◆ **ABOUT THIS EXERCISE**:
Once you find the line with "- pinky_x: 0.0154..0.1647" in the data that follows, repeat it and every line after it exactly, through the line with "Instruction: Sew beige".
======== EXTRACTED RECORDS ========
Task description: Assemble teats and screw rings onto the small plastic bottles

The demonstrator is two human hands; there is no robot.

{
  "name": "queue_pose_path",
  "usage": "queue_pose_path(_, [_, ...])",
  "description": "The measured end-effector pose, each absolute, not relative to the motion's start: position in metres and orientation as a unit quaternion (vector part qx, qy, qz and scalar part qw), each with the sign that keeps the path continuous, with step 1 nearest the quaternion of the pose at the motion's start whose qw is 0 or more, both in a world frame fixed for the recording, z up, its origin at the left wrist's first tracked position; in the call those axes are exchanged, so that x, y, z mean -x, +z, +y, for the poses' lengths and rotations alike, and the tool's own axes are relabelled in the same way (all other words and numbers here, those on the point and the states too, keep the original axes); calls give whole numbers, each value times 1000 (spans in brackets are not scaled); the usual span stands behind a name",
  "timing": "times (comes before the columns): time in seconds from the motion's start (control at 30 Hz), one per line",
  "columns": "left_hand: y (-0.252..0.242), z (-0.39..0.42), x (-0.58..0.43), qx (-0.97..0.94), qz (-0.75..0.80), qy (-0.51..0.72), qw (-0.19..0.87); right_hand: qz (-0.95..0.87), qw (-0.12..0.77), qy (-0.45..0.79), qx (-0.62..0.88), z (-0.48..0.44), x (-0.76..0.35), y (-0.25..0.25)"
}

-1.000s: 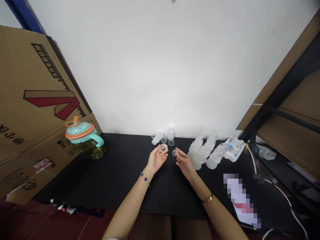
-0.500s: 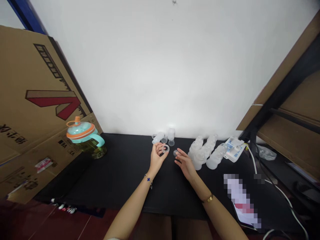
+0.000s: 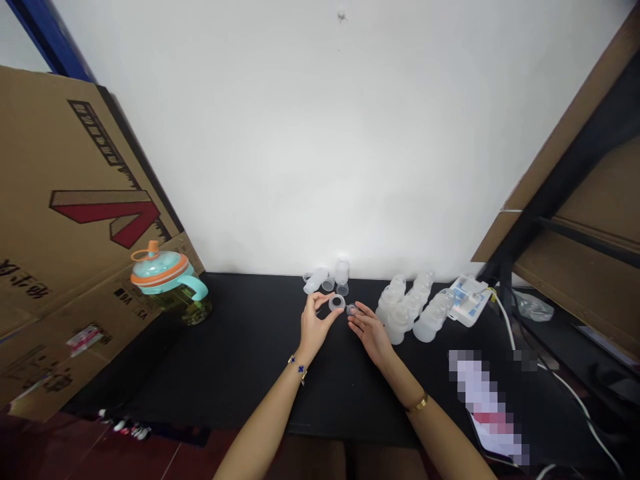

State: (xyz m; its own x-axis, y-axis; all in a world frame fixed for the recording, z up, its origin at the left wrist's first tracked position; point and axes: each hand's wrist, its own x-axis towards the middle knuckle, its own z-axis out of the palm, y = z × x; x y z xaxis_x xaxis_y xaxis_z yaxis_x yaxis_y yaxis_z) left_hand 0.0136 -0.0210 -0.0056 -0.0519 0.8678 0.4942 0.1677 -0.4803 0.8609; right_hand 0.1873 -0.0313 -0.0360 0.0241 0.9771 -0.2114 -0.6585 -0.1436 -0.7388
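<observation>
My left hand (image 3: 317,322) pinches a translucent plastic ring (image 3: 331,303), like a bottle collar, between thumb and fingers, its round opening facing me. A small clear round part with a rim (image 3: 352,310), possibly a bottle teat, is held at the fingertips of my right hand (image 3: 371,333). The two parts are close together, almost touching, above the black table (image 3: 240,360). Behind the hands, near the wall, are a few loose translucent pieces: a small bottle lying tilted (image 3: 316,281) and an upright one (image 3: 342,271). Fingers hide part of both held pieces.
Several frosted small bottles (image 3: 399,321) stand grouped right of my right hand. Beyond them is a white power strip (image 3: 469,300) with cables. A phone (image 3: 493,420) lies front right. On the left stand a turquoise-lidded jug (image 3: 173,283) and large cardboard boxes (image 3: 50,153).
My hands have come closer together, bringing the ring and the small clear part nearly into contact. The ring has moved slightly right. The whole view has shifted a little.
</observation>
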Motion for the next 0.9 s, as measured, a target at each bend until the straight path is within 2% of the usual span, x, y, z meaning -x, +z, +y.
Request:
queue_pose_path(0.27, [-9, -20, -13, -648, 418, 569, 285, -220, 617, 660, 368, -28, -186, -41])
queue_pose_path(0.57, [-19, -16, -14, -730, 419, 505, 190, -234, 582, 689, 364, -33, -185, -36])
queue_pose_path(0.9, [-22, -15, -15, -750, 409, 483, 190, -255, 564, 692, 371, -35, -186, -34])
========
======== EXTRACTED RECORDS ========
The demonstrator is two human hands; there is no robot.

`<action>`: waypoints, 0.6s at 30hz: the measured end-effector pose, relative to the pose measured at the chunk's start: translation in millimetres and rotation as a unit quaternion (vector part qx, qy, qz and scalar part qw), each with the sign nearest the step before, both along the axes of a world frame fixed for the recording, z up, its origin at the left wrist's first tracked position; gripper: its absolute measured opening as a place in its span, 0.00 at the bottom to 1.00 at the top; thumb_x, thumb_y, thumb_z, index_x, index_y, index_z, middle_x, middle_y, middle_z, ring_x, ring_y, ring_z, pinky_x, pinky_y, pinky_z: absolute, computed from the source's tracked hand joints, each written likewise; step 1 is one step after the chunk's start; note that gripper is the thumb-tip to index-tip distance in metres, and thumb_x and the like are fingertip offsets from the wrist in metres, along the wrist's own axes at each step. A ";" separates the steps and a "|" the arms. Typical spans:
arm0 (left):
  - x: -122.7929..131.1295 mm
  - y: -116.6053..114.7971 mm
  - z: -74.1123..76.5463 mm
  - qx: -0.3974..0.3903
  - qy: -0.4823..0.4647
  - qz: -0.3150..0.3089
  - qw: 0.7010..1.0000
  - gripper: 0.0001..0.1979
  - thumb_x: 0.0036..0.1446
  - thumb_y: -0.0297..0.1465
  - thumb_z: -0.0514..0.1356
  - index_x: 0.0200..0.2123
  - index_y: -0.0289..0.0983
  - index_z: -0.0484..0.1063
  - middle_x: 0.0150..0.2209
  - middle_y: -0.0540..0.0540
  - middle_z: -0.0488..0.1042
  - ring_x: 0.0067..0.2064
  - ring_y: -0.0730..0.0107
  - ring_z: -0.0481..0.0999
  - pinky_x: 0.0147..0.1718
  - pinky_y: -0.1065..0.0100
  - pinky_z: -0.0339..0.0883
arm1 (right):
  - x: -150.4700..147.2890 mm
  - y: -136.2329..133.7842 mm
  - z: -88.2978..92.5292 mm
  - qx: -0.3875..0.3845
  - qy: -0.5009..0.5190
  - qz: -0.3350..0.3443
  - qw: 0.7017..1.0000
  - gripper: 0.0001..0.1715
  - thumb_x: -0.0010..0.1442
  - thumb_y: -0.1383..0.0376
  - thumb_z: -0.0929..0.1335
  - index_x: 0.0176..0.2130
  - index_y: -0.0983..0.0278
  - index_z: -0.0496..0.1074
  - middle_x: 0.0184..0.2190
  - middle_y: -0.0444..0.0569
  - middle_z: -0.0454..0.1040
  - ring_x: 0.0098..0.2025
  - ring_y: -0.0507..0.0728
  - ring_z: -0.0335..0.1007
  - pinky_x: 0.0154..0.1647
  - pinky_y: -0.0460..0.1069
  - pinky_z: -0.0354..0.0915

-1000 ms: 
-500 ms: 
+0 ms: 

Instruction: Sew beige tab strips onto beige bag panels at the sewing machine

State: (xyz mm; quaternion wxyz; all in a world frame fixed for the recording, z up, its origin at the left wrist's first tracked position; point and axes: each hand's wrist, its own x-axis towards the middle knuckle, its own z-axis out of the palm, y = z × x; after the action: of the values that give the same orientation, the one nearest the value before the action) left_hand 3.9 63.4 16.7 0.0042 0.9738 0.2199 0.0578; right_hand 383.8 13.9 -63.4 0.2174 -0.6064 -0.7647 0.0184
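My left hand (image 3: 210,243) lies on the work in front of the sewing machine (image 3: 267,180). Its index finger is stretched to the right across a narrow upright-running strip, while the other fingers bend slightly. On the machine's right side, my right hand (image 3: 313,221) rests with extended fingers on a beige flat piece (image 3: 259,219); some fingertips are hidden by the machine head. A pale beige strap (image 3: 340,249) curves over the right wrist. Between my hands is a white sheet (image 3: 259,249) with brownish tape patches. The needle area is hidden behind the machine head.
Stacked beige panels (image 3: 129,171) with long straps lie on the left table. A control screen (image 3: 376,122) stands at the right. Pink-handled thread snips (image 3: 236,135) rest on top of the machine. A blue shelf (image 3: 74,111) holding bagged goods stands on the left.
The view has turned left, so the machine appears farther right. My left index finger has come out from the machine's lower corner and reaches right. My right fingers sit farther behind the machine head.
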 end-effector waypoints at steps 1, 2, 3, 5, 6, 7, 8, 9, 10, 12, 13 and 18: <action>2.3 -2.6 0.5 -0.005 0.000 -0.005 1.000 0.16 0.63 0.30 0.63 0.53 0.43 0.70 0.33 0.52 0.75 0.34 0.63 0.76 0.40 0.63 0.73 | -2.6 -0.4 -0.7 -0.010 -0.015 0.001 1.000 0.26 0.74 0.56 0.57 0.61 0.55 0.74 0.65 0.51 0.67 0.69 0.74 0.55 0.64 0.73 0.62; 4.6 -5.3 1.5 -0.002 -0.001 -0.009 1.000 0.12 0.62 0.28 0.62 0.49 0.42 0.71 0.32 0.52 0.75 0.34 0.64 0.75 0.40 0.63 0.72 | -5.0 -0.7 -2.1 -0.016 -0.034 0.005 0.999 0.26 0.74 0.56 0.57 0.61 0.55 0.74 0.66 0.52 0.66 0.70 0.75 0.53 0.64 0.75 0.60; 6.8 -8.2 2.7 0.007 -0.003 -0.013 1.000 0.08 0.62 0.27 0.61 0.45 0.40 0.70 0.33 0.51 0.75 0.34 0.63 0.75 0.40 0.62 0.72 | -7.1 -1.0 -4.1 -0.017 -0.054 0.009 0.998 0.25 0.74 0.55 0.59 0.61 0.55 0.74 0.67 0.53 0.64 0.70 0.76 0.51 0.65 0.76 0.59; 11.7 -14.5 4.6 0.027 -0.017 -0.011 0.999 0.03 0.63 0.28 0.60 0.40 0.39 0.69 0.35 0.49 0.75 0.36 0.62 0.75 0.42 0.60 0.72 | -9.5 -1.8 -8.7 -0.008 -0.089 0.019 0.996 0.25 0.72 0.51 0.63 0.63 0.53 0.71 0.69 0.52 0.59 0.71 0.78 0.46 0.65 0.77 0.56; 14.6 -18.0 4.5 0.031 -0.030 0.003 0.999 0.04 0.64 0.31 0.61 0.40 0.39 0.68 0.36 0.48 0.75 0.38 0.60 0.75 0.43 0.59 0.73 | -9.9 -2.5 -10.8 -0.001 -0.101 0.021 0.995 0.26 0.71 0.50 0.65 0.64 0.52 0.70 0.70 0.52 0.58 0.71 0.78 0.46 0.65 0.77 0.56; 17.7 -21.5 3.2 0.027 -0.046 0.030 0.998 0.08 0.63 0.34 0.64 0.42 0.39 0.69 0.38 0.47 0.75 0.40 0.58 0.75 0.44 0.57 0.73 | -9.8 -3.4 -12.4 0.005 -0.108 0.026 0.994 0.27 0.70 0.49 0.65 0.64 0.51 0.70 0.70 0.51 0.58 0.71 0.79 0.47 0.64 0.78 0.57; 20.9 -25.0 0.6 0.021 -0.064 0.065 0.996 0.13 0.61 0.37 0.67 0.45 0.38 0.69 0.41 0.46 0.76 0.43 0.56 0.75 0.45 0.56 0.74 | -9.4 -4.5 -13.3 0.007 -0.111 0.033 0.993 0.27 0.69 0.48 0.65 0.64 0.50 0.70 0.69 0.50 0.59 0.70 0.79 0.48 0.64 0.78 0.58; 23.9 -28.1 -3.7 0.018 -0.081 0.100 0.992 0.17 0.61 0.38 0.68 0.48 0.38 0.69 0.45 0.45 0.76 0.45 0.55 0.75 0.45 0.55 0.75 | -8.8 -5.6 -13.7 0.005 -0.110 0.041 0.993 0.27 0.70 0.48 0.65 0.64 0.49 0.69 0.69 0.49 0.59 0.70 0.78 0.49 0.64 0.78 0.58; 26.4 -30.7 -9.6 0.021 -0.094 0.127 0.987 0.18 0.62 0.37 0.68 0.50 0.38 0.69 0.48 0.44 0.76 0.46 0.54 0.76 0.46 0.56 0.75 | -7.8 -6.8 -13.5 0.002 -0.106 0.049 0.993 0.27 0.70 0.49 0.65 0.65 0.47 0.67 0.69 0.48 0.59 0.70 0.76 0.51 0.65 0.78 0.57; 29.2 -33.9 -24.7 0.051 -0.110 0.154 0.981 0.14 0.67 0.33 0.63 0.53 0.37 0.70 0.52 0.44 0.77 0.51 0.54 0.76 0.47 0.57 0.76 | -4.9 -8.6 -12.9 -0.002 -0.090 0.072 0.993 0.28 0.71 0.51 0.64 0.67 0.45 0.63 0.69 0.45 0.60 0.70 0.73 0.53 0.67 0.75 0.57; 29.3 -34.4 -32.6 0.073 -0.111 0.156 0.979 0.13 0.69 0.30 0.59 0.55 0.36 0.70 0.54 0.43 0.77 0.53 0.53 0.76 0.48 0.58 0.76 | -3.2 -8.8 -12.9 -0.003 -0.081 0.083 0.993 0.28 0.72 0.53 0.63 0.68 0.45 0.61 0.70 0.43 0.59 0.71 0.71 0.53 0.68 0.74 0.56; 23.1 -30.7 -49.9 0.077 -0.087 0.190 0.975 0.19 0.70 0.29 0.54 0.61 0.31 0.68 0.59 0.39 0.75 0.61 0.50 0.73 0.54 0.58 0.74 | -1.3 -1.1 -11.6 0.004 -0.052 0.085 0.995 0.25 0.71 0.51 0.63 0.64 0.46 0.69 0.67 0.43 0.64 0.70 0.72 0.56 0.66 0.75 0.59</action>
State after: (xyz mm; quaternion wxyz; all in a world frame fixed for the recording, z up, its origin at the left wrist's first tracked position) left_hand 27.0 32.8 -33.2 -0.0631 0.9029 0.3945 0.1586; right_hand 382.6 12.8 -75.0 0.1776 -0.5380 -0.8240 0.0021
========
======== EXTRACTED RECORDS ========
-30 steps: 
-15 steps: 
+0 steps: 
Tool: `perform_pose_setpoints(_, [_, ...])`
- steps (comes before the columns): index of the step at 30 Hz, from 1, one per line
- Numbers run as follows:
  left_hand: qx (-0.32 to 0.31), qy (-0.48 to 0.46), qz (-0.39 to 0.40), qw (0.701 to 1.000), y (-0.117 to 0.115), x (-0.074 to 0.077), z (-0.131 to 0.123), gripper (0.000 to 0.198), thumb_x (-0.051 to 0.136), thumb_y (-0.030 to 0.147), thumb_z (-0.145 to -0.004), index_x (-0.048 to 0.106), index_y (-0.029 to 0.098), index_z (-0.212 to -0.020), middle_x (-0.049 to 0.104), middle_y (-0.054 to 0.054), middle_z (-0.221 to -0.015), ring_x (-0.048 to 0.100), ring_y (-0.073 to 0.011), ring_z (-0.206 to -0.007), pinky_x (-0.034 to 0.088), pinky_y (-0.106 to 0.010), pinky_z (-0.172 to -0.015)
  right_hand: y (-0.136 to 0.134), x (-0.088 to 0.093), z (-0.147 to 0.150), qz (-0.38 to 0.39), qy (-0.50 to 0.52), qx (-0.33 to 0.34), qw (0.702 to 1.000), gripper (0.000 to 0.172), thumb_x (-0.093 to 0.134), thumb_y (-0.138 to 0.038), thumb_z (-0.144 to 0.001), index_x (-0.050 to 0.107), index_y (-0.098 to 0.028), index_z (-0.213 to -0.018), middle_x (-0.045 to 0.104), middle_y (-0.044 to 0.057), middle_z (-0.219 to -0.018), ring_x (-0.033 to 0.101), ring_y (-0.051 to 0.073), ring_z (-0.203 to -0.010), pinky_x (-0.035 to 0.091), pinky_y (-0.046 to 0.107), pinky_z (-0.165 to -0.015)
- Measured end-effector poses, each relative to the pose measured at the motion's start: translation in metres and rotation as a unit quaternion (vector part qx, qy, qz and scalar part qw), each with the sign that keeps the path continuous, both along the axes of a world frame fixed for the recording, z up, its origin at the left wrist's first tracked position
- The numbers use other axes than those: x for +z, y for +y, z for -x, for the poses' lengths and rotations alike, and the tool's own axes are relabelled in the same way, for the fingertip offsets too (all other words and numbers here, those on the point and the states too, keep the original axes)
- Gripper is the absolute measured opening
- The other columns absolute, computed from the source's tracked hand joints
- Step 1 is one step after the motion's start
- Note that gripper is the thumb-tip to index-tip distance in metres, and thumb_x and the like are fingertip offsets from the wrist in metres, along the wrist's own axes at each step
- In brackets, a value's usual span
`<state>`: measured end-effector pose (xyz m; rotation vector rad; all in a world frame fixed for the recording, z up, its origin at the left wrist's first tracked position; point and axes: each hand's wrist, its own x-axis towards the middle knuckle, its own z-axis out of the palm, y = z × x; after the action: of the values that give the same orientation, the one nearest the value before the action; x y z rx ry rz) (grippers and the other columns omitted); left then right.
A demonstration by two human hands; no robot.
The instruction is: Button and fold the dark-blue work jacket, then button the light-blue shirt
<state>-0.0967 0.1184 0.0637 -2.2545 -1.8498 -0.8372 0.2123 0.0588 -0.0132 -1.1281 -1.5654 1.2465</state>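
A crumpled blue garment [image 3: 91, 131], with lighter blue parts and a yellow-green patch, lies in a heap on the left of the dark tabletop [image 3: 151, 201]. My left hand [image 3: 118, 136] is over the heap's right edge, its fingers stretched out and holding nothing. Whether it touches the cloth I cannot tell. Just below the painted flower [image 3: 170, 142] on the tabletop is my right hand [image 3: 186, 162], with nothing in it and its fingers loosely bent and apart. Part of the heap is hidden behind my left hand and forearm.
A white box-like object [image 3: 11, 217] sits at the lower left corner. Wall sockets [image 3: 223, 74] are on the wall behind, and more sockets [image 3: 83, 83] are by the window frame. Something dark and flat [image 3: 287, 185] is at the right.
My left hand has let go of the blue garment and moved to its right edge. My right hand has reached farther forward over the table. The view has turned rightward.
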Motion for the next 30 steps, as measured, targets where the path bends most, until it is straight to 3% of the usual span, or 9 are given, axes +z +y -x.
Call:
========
◆ **ANSWER AREA**:
  - pinky_x: 0.0154..0.1647
  - pinky_y: -0.0460..0.1069
  - pinky_z: -0.0354..0.0915

-1000 ms: 
-500 ms: 
+0 ms: 

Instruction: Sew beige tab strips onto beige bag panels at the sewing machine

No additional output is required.